The Copenhagen Accord (2009) recognises the scientific view that the increase in average global temperature should be below 2°C over the long term in order to lower the risks of catastrophic damages to the environment and the global economy. In order to restrict global warming to 2°C, major greenhouse gas (GHG) emission reductions are needed by 2050. While most of the accumulated anthropogenic atmospheric carbon dioxide can be attributed to industrialized countries, the greater share of future emissions will come from the developing world, and India and China will contribute to a substantial part of this. Thus, participation of India and China is essential for achieving global climate policy goals. In this paper we construct scenarios using a dynamic computable general equilibrium (CGE) model to analyse the economic and environmental impacts of global climate change mitigation policies (consistent with the 2°C objective) on India. The motivation behind the study was to analyse different frameworks for international cooperation for India in order to facilitate its engagement in a post-2012 global climate change abatement regime.

Policy makers in India have advocated the need to achieve high economic growth rates in order to eradicate poverty and to achieve human development goals (Planning Commission, 2011). However, the energy requirements for achieving high economic growth rates in a sustainable manner present a major policy challenge. At the same time there is increased pressure on developing countries like India to participate, through voluntary and nationally appropriate policies, in global climate change mitigation efforts (Planning Commission, 2011). India’s position (Ministry of External Affairs, Government of India 2009) on climate change is based on the principle of common but differentiated responsibilities and respective capabilities and on the concept of equity (every citizen of the globe has equal entitlement to the planetary atmospheric resource). Further, India gives the highest priority to social and economic development even in the context of climate change, and has advocated the convergence of per capita emissions in the future. India believes that efforts to use cleaner technologies in developing economies should be facilitated by developed countries through the transfer of technology and financial resources to developing countries. Despite the daunting development challenges the country faces, India has established an elaborate framework to address climate related issues. Further, the country has imposed regulatory measures (such as tax on coal production) and has set a voluntary target (Copenhagen Pledge) to reduce the emission intensity of GDP by 20–25 per cent of the 2005 level by 2020.

Although India’s per capita emissions are low relative to world standards, total emissions have been increasing rapidly in recent years due to high growth rates, and India is now the fourth largest CO2 emitter in the world (PBL, 2012). The average global per capita GHG emissions in 2005 was 4.22 tons of CO2-equivalent, while the corresponding figure for India was about 1.2 tons. A 2009 Ministry of Environment and Forests (MoEF) report has stated that per capita GHG emissions of India will be 2.1 tons of CO2-equivalent in 2020, and 3.5 tons of CO2-equivalent in 2030 (average of five studies).
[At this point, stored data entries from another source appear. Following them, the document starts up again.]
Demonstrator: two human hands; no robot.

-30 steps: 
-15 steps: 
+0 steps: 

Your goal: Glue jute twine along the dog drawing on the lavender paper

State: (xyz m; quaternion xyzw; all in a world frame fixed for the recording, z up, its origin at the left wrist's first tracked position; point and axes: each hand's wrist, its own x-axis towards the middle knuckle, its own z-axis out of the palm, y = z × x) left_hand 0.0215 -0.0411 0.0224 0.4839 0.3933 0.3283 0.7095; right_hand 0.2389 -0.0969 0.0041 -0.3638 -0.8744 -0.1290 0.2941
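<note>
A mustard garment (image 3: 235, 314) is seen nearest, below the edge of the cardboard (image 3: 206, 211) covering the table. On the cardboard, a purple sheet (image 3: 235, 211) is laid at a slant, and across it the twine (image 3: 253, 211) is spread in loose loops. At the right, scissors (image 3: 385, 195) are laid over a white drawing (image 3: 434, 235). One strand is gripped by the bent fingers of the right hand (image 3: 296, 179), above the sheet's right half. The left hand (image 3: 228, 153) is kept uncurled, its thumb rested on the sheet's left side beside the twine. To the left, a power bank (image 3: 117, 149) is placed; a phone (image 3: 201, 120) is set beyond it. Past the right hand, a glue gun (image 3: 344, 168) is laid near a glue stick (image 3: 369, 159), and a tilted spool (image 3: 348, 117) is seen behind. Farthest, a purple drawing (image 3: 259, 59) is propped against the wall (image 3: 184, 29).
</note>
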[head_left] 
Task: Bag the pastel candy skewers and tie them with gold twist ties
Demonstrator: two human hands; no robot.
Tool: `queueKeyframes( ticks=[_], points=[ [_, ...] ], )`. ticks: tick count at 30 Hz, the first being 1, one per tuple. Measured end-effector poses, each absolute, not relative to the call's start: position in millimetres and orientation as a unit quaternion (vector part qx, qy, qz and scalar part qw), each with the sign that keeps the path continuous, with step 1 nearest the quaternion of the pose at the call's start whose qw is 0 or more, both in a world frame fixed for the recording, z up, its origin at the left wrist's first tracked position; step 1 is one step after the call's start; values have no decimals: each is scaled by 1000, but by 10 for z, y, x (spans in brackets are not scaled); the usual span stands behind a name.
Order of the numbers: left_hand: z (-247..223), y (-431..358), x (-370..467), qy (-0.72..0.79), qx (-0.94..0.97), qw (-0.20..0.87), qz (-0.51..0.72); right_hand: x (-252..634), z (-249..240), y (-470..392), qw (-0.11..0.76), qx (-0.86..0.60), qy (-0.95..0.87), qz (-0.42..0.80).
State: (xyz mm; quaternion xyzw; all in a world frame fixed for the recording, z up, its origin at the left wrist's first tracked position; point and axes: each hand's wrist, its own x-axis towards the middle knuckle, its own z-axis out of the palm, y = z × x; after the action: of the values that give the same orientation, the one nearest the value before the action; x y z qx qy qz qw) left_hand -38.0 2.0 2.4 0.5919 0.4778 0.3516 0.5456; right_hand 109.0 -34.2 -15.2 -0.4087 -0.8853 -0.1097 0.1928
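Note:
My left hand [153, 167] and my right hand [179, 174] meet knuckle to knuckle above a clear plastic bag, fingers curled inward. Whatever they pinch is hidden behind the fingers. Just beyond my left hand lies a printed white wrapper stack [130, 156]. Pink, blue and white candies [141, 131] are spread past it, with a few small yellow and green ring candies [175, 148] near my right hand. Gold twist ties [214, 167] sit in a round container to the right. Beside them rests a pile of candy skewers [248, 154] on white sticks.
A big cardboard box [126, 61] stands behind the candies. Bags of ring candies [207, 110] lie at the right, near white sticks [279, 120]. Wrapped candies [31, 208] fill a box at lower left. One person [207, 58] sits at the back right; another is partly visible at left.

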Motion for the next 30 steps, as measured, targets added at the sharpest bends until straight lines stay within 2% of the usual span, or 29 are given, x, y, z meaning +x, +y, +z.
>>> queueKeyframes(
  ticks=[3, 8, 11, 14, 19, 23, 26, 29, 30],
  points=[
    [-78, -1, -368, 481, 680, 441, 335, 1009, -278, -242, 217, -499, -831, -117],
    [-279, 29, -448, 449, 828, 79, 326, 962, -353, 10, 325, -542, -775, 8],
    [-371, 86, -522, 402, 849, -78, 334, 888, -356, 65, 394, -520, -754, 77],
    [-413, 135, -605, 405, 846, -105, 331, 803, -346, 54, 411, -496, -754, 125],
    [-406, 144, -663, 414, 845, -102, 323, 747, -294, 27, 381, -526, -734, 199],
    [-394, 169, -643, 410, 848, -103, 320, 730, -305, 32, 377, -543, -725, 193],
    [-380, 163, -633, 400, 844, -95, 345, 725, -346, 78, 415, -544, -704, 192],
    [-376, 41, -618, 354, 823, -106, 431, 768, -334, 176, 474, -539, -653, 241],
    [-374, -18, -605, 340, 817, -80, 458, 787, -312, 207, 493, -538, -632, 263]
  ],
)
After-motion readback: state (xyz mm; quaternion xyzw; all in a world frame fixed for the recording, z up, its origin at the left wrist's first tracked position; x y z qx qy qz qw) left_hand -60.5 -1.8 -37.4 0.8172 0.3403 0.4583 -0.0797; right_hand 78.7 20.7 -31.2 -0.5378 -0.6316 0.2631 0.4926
According to a CGE study by the National Council of Applied Economic Research (NCAER), that is part of the 2009 MoEF report, per capita emissions would be 2.77 tons of CO2-equivalent in 2030. The report points out that per capita emissions of India are likely to remain lower than that of developed countries despite relatively high rates of economic growth.

Environmental policies have two components:

  • 1.

    Identification of an overall goal (such as emission levels); and

  • 2.

    Some means to achieve that goal.